* [TASK INSTRUCTIONS]:
Say how many lines in the listing contain the string "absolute", giving the number alone.

* [DATA TO EXAMINE]:
*** Block opens ***

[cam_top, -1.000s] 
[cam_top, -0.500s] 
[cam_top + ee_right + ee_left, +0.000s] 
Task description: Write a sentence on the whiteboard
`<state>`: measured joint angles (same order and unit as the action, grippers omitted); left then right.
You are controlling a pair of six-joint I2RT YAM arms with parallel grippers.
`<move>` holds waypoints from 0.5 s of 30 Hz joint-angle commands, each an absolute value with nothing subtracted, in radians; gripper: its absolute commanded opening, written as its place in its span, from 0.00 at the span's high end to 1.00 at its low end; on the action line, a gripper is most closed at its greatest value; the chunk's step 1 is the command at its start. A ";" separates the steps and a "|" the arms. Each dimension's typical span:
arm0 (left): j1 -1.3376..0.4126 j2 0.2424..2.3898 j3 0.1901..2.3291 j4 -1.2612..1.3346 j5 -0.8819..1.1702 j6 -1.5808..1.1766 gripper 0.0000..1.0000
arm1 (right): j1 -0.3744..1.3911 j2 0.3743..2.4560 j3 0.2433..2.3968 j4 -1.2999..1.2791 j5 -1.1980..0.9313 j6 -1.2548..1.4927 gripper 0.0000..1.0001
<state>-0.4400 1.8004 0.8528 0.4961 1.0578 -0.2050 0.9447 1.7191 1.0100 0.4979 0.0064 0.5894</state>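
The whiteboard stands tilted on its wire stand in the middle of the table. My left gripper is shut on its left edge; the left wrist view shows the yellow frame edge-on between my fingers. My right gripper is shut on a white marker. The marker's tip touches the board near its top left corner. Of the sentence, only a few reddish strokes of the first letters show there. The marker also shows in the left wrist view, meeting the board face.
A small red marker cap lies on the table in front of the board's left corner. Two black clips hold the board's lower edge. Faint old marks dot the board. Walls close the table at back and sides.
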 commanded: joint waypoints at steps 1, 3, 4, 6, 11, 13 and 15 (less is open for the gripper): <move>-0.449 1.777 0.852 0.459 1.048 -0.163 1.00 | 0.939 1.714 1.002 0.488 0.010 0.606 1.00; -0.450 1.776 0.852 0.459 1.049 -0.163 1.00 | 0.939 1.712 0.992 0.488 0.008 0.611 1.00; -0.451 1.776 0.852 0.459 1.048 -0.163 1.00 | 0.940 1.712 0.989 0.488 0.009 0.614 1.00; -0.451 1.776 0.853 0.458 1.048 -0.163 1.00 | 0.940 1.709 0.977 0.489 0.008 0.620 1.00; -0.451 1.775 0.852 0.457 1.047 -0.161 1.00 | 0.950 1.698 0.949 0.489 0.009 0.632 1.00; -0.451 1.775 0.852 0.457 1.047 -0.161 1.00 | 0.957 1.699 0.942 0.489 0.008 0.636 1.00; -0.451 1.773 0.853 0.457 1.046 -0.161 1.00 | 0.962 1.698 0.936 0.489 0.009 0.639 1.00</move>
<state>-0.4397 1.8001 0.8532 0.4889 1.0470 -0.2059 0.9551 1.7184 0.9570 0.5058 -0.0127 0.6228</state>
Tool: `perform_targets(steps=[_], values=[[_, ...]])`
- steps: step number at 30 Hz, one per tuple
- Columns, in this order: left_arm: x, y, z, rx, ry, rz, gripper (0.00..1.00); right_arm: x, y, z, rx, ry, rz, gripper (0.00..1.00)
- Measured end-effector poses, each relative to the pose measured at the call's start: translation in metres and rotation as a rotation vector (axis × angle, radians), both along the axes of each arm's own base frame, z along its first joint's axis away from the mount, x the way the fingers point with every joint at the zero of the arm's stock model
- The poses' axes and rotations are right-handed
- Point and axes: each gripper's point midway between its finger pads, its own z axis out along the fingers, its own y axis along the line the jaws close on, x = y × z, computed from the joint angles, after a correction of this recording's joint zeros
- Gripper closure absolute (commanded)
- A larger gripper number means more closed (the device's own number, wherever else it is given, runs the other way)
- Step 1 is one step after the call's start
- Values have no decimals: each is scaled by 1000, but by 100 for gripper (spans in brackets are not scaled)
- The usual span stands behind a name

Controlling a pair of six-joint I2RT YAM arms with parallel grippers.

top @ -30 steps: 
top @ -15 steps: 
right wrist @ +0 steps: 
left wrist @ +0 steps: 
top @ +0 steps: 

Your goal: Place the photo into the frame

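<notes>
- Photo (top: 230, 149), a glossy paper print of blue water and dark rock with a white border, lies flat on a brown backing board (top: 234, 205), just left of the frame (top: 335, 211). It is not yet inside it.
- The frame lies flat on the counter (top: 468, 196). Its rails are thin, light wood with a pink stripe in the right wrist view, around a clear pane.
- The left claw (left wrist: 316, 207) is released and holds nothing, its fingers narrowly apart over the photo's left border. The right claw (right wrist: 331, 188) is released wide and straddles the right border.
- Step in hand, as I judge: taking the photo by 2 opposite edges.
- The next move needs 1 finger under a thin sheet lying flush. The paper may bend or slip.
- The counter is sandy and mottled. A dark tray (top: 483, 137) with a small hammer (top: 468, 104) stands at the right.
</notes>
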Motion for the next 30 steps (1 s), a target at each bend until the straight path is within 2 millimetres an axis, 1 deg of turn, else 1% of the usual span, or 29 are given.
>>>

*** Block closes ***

* [REPLY]:
2